Commercial picking declined after the Depression for a variety of reasons. Huckleberry patches are located in remote, mountainous areas. Gas rationing during World War II made it difficult to justify the transportation costs of moving pickers and berries. Higher paying war industry jobs offered better wages to pickers, and parts of the forest were closed to berry harvest to accommodate timber sales. Commercial sales revived in the 1980s thanks to tourism. Huckleberries became synonymous with the Northwest and products such as candies, chocolates, barbecue sauces, and syrups started lining the shelves of gift shops for tourists eager for local souvenirs. Nostalgia played a role too. People who picked as children, or who remembered family stories about huckleberry trips, contributed to the popularity of huckleberry products. Huckleberry products are everywhere today. Restaurants feature huckleberry shakes, bakeries have huckleberry danishes, gas stations sell huckleberry chapstick. The popularity of huckleberries has driven up retail prices. This year, huckleberries at my local farm stand are selling for $90 a gallon, and they are in limited supply. Buyer beware – because of the high cost, some products substitute blueberries for huckleberries or use artificial flavorings. Huckleberries have a unique flavor, They are not as astringent as fresh cranberries, but they are much tarter than blueberries. You may pay a bit more for the real thing, but it’s worth it.

Huckleberries waiting to be turned into pie.

Huckleberry pie is our favorite way to use huckleberries. I’ve seen recipes that include additional seasoning such as vanilla, lemon juice, or spices. My husband’s grandmother always shredded an apple into her huckleberry pies. The apple added sweetness, extra pectin, and helped stretch the berries farther. I prefer to keep my pies simple: huckleberries, sugar, and a thickener, usually flour. Huckleberries are good enough to stand on their own without additional flavorings. The Practical American Cook Book, or, Practical and Scientific Cookery by a Housekeeper from 1855 offers a this recipe:

Huckleberry Pies
Put a good puff paste on to the pie plate with a rim as directed in making other pies. Fill the plate not quite even full. Heap the berries a little in the centre. And to each pie of common size add four large spoonfuls of sugar. Put a few thin slices of butter, and dredge over a very little flour before putting on the upper crust.

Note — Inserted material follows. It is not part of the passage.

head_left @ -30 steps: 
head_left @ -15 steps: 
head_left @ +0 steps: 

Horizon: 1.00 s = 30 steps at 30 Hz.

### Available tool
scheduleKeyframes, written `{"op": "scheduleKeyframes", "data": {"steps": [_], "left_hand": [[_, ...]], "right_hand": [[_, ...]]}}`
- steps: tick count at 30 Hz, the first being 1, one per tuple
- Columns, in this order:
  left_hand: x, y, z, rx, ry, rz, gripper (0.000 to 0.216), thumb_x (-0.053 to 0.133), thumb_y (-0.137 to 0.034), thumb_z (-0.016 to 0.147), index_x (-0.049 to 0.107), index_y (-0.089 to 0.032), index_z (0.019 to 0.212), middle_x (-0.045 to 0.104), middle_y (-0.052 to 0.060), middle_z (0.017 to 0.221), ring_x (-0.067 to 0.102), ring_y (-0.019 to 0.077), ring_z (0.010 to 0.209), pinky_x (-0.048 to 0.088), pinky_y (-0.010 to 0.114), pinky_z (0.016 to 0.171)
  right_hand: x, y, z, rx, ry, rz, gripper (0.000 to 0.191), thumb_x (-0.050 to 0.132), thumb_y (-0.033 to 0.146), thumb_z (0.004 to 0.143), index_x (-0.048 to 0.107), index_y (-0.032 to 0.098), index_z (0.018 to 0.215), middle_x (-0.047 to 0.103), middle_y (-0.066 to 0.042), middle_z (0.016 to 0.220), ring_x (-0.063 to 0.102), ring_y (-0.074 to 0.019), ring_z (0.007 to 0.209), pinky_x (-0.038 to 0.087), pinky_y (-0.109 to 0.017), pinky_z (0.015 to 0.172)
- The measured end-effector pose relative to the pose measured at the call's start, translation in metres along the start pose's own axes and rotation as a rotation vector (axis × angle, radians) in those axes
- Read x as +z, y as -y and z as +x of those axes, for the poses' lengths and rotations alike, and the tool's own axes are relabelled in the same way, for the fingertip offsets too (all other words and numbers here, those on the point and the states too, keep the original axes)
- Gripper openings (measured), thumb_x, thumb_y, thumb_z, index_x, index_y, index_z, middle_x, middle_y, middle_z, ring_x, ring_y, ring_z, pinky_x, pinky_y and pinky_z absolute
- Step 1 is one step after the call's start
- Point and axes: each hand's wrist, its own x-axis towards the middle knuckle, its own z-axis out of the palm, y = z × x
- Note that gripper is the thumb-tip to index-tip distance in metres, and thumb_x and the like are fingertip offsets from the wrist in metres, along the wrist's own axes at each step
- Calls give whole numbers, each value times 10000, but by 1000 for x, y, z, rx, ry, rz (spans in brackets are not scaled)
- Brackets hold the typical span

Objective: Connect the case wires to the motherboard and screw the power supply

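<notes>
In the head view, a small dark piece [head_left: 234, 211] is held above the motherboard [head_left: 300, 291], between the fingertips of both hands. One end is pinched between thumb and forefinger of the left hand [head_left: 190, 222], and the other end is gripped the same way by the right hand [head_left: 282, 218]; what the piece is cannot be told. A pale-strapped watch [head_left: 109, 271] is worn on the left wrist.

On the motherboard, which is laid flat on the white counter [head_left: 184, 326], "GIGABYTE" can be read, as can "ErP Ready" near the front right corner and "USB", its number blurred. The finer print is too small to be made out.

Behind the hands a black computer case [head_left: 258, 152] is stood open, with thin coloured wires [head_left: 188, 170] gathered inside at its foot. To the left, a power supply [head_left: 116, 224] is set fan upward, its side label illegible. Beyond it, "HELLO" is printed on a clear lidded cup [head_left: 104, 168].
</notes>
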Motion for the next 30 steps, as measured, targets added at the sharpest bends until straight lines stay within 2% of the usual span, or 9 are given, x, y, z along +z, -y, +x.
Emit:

Huckleberry pie – it’s what’s for dinner.

For more information on the history of huckleberry harvests, see Rebecca T. Richards and Susan J. Alexander’s A Social History of Wild Huckleberry Harvesting in the Pacific Northwest (2006). Their report was prepared for the US Forest Service and is a very comprehensive account of huckleberry history.

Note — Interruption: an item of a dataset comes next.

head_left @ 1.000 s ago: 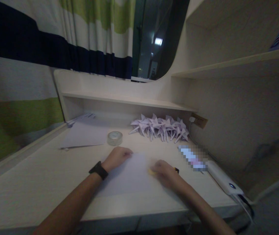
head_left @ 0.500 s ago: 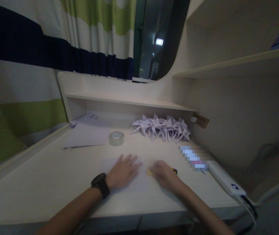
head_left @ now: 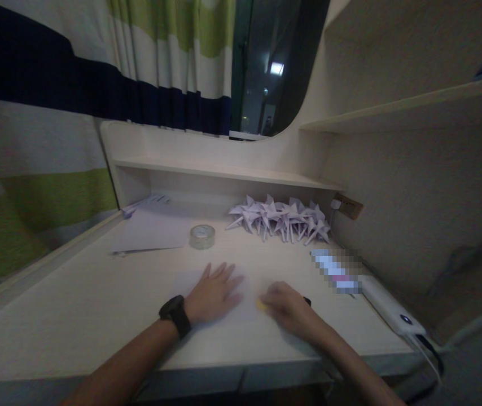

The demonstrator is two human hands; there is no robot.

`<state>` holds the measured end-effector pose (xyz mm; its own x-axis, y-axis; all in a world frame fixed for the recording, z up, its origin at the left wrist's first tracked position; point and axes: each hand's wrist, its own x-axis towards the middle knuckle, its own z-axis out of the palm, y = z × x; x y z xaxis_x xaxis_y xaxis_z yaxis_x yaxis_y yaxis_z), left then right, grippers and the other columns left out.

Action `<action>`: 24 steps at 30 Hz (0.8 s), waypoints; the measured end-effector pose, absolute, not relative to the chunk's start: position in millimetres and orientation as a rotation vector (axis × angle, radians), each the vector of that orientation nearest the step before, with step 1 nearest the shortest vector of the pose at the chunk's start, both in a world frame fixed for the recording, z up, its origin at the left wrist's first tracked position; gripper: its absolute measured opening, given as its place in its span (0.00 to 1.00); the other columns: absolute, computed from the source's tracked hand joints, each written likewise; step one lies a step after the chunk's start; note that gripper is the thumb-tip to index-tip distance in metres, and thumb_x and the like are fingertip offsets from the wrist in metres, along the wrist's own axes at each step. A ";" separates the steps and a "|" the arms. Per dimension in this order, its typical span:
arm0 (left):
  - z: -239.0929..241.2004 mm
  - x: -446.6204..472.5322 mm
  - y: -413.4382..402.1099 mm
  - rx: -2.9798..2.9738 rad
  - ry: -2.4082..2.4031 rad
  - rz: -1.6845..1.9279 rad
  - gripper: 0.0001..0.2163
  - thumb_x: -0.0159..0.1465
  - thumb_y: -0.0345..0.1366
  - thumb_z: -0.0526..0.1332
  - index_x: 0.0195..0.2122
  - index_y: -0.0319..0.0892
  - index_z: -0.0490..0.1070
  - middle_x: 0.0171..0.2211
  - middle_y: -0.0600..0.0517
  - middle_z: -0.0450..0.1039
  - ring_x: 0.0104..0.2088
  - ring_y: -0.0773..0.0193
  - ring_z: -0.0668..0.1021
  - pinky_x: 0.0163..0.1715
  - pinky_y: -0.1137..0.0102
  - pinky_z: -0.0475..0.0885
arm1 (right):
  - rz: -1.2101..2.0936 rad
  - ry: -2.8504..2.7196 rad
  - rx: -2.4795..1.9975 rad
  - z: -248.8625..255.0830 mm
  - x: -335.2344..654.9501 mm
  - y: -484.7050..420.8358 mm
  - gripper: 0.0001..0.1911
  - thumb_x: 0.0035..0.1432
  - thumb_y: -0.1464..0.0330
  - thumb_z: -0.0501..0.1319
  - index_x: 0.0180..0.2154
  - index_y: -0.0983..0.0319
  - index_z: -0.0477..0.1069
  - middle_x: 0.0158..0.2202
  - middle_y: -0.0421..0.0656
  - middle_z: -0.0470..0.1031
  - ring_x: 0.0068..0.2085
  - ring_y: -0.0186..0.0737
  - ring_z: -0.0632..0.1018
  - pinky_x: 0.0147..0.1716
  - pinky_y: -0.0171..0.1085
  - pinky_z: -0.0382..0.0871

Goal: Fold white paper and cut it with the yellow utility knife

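Observation:
My left hand [head_left: 214, 296], with a black watch at the wrist, lies flat with its fingers spread on a white sheet of paper [head_left: 247, 309]. The sheet barely stands out from the pale desk. Beside its right edge, my right hand [head_left: 286, 307] is closed around a yellow utility knife [head_left: 261, 304]. Only the knife's yellow front and its dark rear end show past my fingers; I cannot make out the blade.
A roll of clear tape [head_left: 202, 237] stands beyond my left hand. Stacked paper [head_left: 150, 228] lies at the back left. Several paper pinwheels [head_left: 279, 217] are heaped under the shelf. On the right are a blurred-out phone [head_left: 336, 273] and a white power strip [head_left: 391, 307].
My right hand has slid a little toward me with the knife, along the right side of the paper. My left hand stays pressed on the sheet.

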<state>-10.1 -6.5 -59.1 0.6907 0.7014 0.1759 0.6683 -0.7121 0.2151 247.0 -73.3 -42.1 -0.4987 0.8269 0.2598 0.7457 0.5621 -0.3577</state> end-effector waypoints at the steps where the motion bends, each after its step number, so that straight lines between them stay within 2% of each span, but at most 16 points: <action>1: -58.3 -10.0 -6.8 2.765 1.132 0.375 0.25 0.67 0.55 0.43 0.64 0.55 0.54 0.67 0.47 0.48 0.65 0.45 0.51 0.60 0.43 0.41 | 0.282 -2.403 -1.282 -42.9 247.6 -72.8 0.14 0.60 0.72 0.57 0.47 0.59 0.74 0.40 0.47 0.70 0.42 0.41 0.70 0.43 0.38 0.64; 7: -57.9 -9.4 -5.9 2.749 1.270 0.452 0.25 0.68 0.53 0.45 0.63 0.53 0.55 0.67 0.44 0.47 0.64 0.45 0.54 0.59 0.44 0.47 | 0.292 -2.400 -1.279 -41.5 246.4 -74.1 0.13 0.59 0.71 0.58 0.46 0.59 0.75 0.38 0.46 0.70 0.41 0.41 0.70 0.41 0.37 0.64; 13: -61.8 -9.5 -3.2 2.773 1.276 0.420 0.23 0.69 0.50 0.40 0.62 0.51 0.58 0.64 0.46 0.54 0.64 0.46 0.55 0.59 0.44 0.47 | 0.395 -2.438 -1.251 -27.7 244.8 -82.6 0.12 0.60 0.71 0.58 0.45 0.59 0.75 0.39 0.46 0.70 0.42 0.41 0.71 0.42 0.37 0.65; 24: -58.2 -10.2 -7.3 2.775 1.257 0.372 0.28 0.68 0.55 0.40 0.63 0.48 0.56 0.65 0.41 0.51 0.64 0.42 0.53 0.58 0.41 0.46 | 0.437 -2.431 -1.259 -24.0 245.2 -85.0 0.12 0.61 0.70 0.58 0.45 0.59 0.76 0.39 0.46 0.70 0.42 0.41 0.71 0.42 0.38 0.65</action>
<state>-10.2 -7.3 -58.2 0.6357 0.7484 0.1891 0.7307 -0.6624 0.1652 245.2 -85.0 -24.0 -0.5341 0.8265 0.1780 0.7128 0.5534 -0.4309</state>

If you’re planning to pick huckleberries, check regulations before you go. Some forests require a permit and most have limits on the amount that can be harvested. Some forest lands are reserved for tribal use, or are off limits to harvest for ecological reasons. Each unit of the Forest Service will have additional information on their website. Remember that bears like huckleberries. I’ve never seen a bear while picking, but it’s good to be cautious. Always leave some berries on the bushes for the animals. Picking is illegal in National Parks. Good luck and enjoy!